Noticing the timing of his statements had been exactly as a few women had strolled past his door, Frederickson scrambled to catch a glimpse but unfortunately is a moment too late. “Oh well, their loss,” he said with a smirk that hopefully landed him on a list somewhere.

The suggestion of achieving the same level of shittiness by simply living in the Lakeshore neighborhood’s crown jewel, Kronshage, did not float well with Frederickson. “Like I’d want to be stuck with those weirdos way the hell over there. All they do is study.”

The opposite end of the spectrum garnered little interest from him either, as the luxury of Smith, Ogg, or Dejope seemed to conflict with his approach to his freshmen year. “I don’t want to have to like, think about where I’ll spew. I just want to spew where I spew, you know?”
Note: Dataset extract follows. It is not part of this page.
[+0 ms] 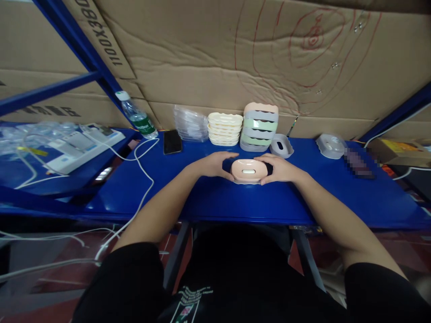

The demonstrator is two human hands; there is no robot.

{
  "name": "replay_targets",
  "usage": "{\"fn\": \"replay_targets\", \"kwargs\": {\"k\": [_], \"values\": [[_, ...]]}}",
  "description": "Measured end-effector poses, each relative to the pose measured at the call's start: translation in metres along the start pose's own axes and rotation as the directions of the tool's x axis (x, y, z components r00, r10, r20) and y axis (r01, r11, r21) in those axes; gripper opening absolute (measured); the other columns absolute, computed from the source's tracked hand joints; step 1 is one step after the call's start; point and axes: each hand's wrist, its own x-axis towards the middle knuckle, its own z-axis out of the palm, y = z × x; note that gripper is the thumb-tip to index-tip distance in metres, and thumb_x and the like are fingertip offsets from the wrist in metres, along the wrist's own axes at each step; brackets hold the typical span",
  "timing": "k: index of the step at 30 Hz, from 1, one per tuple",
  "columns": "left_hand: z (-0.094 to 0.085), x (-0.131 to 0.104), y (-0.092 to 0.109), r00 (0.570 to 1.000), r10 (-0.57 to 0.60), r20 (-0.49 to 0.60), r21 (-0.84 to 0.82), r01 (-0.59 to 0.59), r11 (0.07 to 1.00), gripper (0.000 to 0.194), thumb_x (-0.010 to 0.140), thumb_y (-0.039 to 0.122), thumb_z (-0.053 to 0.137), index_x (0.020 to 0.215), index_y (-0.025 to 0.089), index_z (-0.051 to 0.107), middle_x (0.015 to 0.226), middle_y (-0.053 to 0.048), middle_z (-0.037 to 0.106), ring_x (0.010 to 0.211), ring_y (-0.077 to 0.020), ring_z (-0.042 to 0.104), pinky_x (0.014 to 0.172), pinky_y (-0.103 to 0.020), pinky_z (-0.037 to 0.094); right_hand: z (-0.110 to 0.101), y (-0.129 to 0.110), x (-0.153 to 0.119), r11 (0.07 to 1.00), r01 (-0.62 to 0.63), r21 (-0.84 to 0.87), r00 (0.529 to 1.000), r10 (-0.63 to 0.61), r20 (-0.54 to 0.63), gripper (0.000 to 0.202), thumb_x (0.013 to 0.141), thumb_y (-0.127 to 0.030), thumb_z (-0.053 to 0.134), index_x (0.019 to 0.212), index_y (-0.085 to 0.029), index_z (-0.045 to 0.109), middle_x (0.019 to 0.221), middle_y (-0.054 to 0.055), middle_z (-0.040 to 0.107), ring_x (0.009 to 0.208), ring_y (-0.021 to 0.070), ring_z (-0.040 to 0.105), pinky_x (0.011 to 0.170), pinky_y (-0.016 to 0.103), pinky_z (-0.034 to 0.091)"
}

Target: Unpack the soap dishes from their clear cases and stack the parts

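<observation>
A peach-pink oval soap dish with a pale slot in its middle is held low over the blue table, close to its front part. My left hand grips its left end, thumb at the near side and fingers curving round the far side. On the right end, my right hand holds it in the same way. A lighter wavy rim shows under the dish. Just beyond my hands stand a stack of peach, grey and green dishes, a stack of cream wavy trays and a single grey dish.
Stacked clear plastic covers, a black phone and a water bottle stand at the back left. A white cable crosses the table's left part. A clear-covered dish lies right. Cardboard walls the back.
</observation>
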Motion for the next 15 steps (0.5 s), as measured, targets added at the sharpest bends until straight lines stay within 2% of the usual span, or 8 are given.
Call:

As other fresh Badgers depart to various places with their families to purchase additional materials and textbooks, Connor bests them all, departing at 3 p.m. in search of, in his words, where “the” party is at. He’s able to add a few more salmon short clad gentlemen to his crew, and as they all depart on their quest one thing can be certain: despite the improvements to the face of Witte, some of the inhabitants will ensure that its true soul is never forgotten.